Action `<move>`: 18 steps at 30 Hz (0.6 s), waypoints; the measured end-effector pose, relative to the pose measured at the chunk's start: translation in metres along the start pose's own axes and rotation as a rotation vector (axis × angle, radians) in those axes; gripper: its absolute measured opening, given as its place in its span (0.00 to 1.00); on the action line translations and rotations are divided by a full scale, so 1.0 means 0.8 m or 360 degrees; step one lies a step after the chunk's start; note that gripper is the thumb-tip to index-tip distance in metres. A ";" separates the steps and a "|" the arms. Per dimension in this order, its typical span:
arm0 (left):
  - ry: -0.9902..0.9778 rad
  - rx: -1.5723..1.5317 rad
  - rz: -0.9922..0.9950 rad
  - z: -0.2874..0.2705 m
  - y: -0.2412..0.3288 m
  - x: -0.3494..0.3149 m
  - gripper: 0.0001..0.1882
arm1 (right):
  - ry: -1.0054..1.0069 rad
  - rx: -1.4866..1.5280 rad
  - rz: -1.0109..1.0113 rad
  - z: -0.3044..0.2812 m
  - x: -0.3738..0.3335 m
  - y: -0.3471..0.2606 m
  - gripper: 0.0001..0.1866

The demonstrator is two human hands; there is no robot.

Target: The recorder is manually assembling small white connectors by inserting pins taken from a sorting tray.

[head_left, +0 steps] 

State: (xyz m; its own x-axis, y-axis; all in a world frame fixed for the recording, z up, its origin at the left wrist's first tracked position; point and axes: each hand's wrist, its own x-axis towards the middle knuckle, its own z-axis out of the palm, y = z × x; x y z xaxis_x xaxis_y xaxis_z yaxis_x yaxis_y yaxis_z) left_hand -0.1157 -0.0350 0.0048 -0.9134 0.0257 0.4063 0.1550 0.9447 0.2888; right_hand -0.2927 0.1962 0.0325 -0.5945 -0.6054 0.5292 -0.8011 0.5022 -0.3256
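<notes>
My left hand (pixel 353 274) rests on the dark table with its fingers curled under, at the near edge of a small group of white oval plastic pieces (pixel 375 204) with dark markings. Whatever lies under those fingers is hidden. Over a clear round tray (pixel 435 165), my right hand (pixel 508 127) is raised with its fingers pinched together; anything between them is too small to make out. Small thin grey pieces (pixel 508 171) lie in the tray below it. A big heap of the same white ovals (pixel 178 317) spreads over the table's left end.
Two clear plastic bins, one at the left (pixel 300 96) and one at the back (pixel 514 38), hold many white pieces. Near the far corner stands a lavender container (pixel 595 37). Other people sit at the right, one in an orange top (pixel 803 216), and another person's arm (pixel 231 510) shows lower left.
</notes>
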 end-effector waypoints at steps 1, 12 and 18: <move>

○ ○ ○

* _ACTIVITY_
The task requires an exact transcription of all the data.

* _EXPECTED ANSWER_
Action `<move>`: 18 steps at 30 Hz (0.6 s), waypoints; the measured end-effector pose, relative to the pose measured at the chunk's start: translation in metres along the start pose's own axes and rotation as a rotation vector (axis × angle, radians) in those axes; gripper: its absolute measured opening, given as its place in its span (0.00 to 1.00); on the action line translations and rotations are divided by a full scale, so 1.0 means 0.8 m or 360 degrees; step one lies a step after the chunk's start; note that gripper is the thumb-tip to index-tip distance in metres. A ";" separates the steps and a "|" the arms. Per dimension in this order, its typical span:
arm0 (left):
  - ry: -0.9902..0.9778 rad
  - rx: -1.5723..1.5317 rad
  - rz: -0.9922..0.9950 rad
  - z: -0.2874..0.2705 m
  - y: -0.2412..0.3288 m
  - x: -0.3494..0.3149 m
  - gripper: 0.0001..0.1882
arm1 (right):
  - ry: -1.0054..1.0069 rad
  - rx: -1.4866..1.5280 rad
  - rz: -1.0109..1.0113 rad
  - z: -0.3044..0.2812 m
  - x: -0.3738..0.3335 m
  - y: -0.3471..0.2606 m
  - gripper: 0.0001..0.1866

The demonstrator is two human hands; there is no robot.

Target: The recorder is manually assembling small white connectors by inserting pins taken from a sorting tray.

[head_left, +0 steps] 

State: (xyz m; its own x-axis, y-axis; all in a world frame fixed for the recording, z up, its origin at the left wrist's first tracked position; point and axes: each hand's wrist, its own x-axis towards the middle knuckle, its own z-axis out of the palm, y = z × x; x y z xaxis_x xaxis_y xaxis_z yaxis_x yaxis_y yaxis_z) left_hand -0.1157 -0.0350 0.0048 -0.9134 0.0257 0.4063 0.1550 0.9447 0.2888; right_hand -0.2927 0.1962 0.0325 -0.5945 -0.6054 0.5292 -0.8011 0.5022 -0.3256
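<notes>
My left hand (pixel 353 274) rests on the dark table with its fingers curled under, at the near edge of a small group of white oval plastic pieces (pixel 375 204) with dark markings. Whatever lies under those fingers is hidden. Over a clear round tray (pixel 435 165), my right hand (pixel 508 127) is raised with its fingers pinched together; anything between them is too small to make out. Small thin grey pieces (pixel 508 171) lie in the tray below it. A big heap of the same white ovals (pixel 178 317) spreads over the table's left end.
Two clear plastic bins, one at the left (pixel 300 96) and one at the back (pixel 514 38), hold many white pieces. Near the far corner stands a lavender container (pixel 595 37). Other people sit at the right, one in an orange top (pixel 803 216), and another person's arm (pixel 231 510) shows lower left.
</notes>
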 end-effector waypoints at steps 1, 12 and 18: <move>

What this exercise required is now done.